▶ What needs to be done
Return, exactly as written, every line from the first line of the data below through the line that contains "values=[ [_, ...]".

Dataset entries
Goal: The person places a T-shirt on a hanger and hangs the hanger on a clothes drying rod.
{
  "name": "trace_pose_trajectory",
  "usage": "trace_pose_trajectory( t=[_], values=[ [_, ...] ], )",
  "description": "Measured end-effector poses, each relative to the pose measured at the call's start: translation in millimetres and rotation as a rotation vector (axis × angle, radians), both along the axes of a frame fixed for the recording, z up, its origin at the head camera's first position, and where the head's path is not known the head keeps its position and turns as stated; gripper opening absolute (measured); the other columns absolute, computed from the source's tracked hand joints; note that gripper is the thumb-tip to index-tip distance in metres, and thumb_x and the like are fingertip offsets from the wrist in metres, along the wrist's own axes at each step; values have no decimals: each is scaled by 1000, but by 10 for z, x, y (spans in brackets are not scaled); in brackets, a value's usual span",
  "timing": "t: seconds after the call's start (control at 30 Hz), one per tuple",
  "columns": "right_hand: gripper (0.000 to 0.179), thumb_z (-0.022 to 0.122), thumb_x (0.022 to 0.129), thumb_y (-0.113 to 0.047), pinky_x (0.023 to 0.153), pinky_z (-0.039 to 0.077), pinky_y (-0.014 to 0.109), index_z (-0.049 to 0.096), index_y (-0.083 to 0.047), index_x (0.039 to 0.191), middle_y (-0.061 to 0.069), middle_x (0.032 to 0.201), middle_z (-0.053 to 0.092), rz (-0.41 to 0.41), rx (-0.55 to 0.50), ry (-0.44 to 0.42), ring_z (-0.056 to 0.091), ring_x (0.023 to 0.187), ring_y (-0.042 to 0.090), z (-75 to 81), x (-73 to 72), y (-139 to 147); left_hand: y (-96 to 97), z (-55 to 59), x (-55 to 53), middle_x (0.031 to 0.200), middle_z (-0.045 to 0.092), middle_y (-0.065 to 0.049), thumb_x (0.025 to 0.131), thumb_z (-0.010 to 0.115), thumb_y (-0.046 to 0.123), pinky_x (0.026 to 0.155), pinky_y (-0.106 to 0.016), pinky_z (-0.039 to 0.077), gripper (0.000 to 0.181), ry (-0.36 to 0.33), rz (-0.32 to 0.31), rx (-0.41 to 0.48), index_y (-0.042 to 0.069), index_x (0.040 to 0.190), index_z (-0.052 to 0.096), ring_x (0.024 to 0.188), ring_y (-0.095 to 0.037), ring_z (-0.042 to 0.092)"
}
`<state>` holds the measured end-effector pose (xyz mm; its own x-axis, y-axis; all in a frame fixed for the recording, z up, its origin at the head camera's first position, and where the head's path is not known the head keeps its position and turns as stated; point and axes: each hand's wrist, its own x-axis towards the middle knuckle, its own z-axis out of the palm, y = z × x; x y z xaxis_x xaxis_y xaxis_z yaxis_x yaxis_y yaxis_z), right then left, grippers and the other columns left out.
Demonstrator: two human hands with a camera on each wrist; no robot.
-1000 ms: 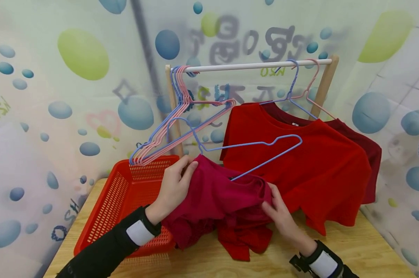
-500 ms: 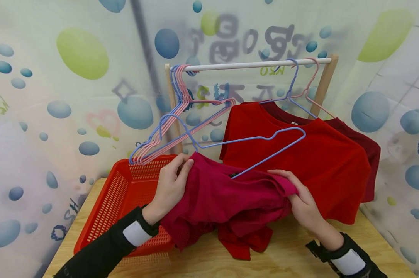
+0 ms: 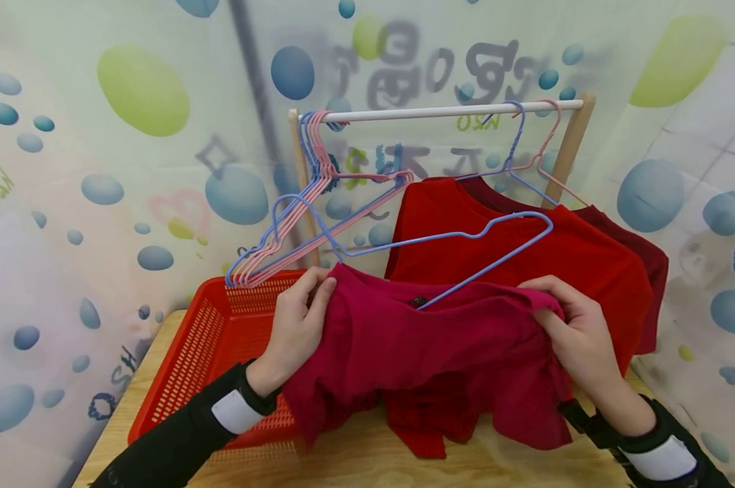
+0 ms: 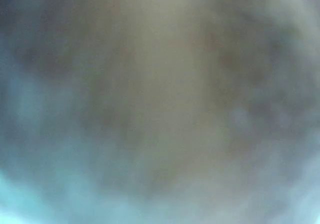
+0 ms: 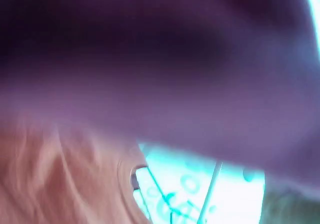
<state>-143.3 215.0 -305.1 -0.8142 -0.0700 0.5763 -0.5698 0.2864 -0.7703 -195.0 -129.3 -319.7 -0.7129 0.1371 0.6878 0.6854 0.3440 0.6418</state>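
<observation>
A magenta shirt (image 3: 428,346) is stretched between my two hands in the head view. My left hand (image 3: 297,322) pinches its left shoulder between thumb and fingers. At the right end of the neckline, my right hand (image 3: 577,325) pinches the cloth. A blue hanger (image 3: 428,238) has its left end hidden inside the shirt, while its right end sticks up out of the neck opening. The hanger's hook points up and left. Blurred cloth (image 5: 165,98) fills much of the right wrist view; the left wrist view is too blurred to read.
A rack with a white rail (image 3: 416,113) stands behind. Several blue and pink hangers (image 3: 318,183) hang at its left; a red shirt (image 3: 465,230) and a dark red shirt (image 3: 654,285) hang at its right. A red basket (image 3: 187,359) sits left on the wooden table (image 3: 367,461).
My right hand has moved right and slightly up, pulling the magenta shirt's neckline wide. The hanger's right end has risen and shifted right. My left hand has drifted slightly left and up.
</observation>
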Motion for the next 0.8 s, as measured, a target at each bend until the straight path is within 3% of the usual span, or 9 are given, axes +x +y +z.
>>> trace_pose_trajectory(
  t=[0.17,0.4,0.8],
  values=[
    [14,56,94,-6,59,40,24,67,-11,100,-16,82,62,-134,164,-125,52,74,4,-38,-61,138,-30,-33,1,75,61,2,97,52,12,54,-23,38,11,23,2,-43,9,100,62,60,-6,46],
    [19,52,98,-20,65,43,19,66,-14,109,-23,91,62,-144,215,-252,53,81,-2,-243,-179,292,-44,-74,15,75,60,2,95,55,7,54,-22,36,11,77,-3,-122,8,105,60,59,-5,42],
    [22,48,99,-14,67,42,14,66,-22,107,-23,90,62,-135,151,-206,53,82,-4,-368,-219,457,-32,-55,118,84,65,2,94,57,8,63,-22,46,10,96,-3,-194,11,102,62,69,-5,53]
  ],
)
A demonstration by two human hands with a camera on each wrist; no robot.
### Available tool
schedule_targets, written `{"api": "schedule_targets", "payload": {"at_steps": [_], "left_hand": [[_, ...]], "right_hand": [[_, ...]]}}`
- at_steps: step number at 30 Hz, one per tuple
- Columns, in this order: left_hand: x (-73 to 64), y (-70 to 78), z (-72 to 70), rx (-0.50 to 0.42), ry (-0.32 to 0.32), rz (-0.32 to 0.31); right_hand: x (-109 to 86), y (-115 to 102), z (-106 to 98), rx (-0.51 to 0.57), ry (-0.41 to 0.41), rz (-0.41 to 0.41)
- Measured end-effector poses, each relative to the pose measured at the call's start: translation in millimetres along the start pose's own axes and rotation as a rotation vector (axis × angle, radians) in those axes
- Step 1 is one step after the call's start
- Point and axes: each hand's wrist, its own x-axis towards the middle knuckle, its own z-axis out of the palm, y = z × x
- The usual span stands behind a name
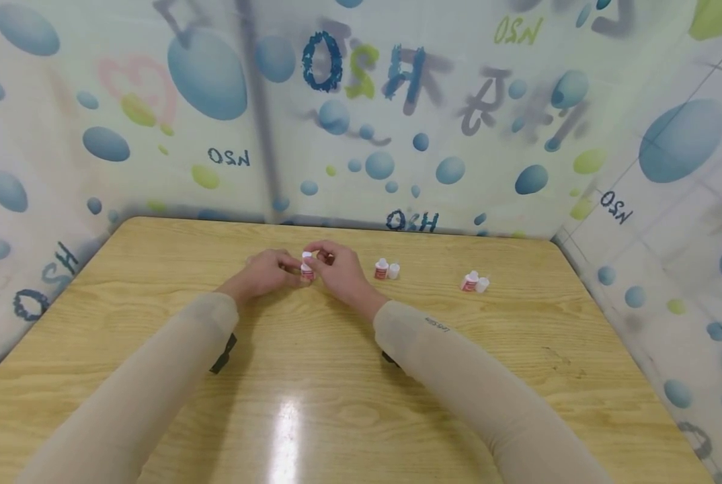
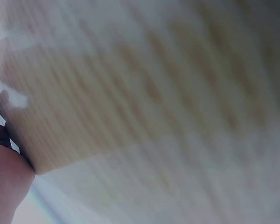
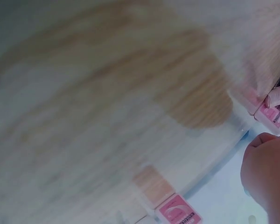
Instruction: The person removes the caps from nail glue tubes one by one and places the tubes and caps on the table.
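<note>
A small white bottle point(image 1: 308, 271) with a red-pink label stands upright on the table between the two hands. The left hand point(image 1: 269, 274) holds its lower part from the left with thumb and fingers. From the right, the right hand point(image 1: 339, 267) pinches the white cap point(image 1: 306, 255) at the top, thumb in front and fingers behind. In the right wrist view, the pink label point(image 3: 273, 115) shows beside a left fingertip, with the right hand point(image 3: 266, 175) below. The left wrist view catches only part of the left hand point(image 2: 9, 179); its fingertips are out of sight.
To the right stands a like bottle point(image 1: 381, 269) with a white cap point(image 1: 394, 271) beside it. Farther right are another bottle point(image 1: 470, 281) and its cap point(image 1: 483, 285). The wooden table point(image 1: 312, 376) meets a patterned wall covering point(image 1: 349, 148) at the back.
</note>
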Motion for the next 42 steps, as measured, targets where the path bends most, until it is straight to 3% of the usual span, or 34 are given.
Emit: {"api": "schedule_targets", "payload": {"at_steps": [12,21,42], "left_hand": [[-0.4,-1.7,0.1,0.001,0.017,0.020],[-2.9,1.6,-0.3,-0.028,-0.015,-0.019],[-1.2,-1.0,0.5,-0.028,-0.005,-0.011]], "right_hand": [[-4.1,-4.8,3.8,0.057,0.036,0.057],[-4.4,-2.3,4.1,0.045,0.045,0.029],[-3.8,-2.1,3.5,0.044,0.047,0.035]]}}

▶ Task output
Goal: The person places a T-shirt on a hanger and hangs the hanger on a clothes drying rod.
{
  "name": "trace_pose_trajectory",
  "usage": "trace_pose_trajectory( t=[_], values=[ [_, ...] ], )",

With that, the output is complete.